Without a display, ovrtx initialization will fail with EGL/GLX errors.

## Canonical Startup Sequence

The reference WebRTC server starts in this order. Keep the ordering when generating `server/ov_web_viewer_server.py` or equivalent runtime shells:

1. Set `OVRTX_SKIP_USD_CHECK=1` before importing `ovrtx` or any module that can import `pxr`.
2. Import `ovrtx`, construct `Renderer(RendererConfig(sync_mode=True, selection_outline_enabled=True))`, then import sibling helpers.

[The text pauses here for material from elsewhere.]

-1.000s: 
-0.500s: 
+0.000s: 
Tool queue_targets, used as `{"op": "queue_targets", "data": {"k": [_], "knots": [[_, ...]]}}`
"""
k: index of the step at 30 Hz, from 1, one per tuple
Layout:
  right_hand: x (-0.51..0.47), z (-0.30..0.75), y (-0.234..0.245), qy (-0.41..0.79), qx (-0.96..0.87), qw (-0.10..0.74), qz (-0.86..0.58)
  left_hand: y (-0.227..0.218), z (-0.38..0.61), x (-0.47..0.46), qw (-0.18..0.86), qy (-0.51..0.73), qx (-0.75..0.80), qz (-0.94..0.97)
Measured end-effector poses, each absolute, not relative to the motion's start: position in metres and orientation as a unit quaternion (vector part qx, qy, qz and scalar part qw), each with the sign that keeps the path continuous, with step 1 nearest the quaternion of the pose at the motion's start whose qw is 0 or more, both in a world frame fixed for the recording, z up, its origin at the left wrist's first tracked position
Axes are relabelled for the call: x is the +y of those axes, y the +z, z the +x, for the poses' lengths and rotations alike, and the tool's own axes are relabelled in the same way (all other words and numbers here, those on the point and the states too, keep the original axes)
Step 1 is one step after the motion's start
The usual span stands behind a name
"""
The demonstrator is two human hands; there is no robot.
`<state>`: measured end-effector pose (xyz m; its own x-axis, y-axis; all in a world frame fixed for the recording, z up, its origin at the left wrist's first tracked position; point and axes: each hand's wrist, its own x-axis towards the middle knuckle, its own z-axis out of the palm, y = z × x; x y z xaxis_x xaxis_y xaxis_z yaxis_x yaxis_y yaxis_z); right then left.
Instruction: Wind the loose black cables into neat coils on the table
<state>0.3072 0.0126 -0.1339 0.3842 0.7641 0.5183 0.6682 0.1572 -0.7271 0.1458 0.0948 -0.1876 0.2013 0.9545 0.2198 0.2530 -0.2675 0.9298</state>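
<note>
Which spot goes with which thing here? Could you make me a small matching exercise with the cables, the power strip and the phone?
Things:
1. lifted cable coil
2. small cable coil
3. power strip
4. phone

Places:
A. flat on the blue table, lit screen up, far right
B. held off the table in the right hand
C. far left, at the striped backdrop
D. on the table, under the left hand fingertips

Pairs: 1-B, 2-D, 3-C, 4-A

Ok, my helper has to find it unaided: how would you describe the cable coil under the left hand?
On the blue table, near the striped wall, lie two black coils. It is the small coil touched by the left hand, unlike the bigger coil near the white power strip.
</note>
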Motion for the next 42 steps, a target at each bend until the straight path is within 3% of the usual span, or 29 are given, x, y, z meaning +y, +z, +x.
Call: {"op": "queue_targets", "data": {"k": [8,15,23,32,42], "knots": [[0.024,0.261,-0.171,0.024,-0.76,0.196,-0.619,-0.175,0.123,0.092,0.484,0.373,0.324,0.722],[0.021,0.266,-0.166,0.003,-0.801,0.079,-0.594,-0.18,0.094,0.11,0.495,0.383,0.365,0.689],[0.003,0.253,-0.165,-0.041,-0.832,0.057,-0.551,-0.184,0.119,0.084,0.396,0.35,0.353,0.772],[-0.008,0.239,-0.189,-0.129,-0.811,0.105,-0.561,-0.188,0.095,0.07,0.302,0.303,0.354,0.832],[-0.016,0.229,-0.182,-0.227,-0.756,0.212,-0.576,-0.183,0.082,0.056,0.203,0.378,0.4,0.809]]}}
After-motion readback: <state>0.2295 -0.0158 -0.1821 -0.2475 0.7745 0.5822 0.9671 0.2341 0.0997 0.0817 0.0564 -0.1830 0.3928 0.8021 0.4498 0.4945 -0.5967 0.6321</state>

Use ovrtx stage queries for basic prim discovery; keep a `pxr_worker.py` subprocess only for USD features that still require OpenUSD.
3. Import and initialize CUDA helpers such as `warp` for frame conversion.

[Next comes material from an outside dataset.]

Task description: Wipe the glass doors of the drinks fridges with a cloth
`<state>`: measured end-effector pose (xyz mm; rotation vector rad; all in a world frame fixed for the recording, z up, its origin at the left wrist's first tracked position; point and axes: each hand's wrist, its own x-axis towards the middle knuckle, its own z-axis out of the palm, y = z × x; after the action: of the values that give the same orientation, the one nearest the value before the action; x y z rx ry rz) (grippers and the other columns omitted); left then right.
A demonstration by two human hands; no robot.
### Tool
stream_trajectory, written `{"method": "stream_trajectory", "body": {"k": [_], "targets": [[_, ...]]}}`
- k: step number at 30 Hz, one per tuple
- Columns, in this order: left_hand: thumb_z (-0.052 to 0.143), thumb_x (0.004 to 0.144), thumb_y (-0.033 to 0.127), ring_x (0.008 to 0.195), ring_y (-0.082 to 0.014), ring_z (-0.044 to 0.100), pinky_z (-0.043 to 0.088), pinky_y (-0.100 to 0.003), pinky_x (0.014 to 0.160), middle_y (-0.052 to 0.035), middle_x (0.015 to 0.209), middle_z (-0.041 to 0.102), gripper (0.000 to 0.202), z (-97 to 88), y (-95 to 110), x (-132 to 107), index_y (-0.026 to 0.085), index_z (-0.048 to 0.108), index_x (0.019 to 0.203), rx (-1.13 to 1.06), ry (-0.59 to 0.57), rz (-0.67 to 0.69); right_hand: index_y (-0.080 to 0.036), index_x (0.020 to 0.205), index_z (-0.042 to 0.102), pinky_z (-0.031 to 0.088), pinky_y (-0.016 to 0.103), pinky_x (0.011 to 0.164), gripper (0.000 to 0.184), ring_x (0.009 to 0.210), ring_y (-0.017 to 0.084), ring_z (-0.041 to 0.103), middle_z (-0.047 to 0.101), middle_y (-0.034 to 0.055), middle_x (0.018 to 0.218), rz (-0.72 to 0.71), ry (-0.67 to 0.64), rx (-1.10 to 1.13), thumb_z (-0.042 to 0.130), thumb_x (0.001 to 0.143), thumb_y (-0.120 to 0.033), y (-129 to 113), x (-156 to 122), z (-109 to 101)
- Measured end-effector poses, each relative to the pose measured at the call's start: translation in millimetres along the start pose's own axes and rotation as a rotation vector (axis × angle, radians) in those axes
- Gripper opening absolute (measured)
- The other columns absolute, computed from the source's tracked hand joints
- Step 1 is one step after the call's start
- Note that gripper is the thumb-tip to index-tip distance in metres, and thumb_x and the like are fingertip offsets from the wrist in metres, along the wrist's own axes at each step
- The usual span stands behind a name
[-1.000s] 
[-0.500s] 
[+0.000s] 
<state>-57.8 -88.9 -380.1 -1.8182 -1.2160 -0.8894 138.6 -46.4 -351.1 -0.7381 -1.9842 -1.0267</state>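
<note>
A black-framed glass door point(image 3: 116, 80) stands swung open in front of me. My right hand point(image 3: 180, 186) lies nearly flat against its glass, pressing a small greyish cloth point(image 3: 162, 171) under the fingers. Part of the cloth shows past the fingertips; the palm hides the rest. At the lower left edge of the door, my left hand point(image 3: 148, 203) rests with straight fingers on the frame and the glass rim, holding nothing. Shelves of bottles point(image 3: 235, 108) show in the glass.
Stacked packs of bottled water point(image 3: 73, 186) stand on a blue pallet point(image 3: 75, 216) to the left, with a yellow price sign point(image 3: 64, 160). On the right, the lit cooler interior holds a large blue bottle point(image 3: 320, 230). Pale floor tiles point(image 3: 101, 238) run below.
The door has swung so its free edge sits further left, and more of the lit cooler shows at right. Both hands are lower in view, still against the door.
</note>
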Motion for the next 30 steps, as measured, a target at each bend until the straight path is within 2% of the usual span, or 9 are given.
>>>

4. Load the initial stage if one is configured: build one inline root USDA string that sublayers the user file and authors viewer camera/render-product/render-var data, call `renderer.open_usd_from_string(...)`, bind or write the camera `omni:xform`, initialize native selection outline styles, and cache `current_stage_root_path`.

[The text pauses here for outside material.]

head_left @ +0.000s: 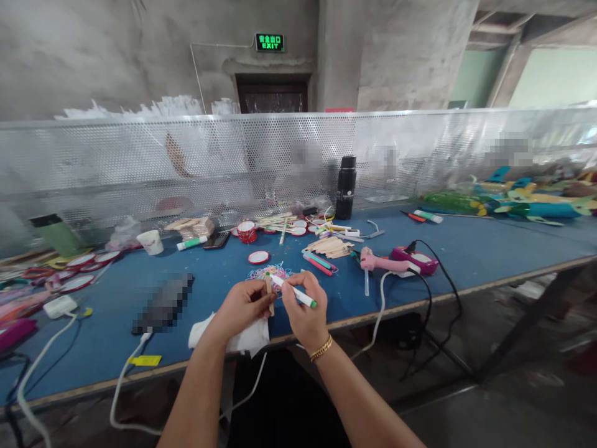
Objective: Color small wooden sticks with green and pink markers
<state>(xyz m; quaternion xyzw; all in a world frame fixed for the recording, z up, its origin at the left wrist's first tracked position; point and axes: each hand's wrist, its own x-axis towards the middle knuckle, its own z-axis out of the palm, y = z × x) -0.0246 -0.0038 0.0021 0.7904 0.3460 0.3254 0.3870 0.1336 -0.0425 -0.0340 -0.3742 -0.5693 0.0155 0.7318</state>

5. Warm up the renderer before starting ovstream: step several frames against the canonical render product, update camera transforms, probe render vars, allocate the persistent BGRA stream buffer, and discover the currently available display AOVs.
6. Initialize ovstream, create `ovstream.Server(ovstream.ServerType.WEBRTC)`, register `on_connection`, `on_message`, `on_input`, and `on_unicode` callbacks where needed, then call `server.start(ServerConfig(...))`.
7. Start the `/healthz` endpoint before or alongside server startup. It must return `503 not ready` until the renderer has produced and copied one valid display frame into the app-owned stream buffer, then `200 ok` after that.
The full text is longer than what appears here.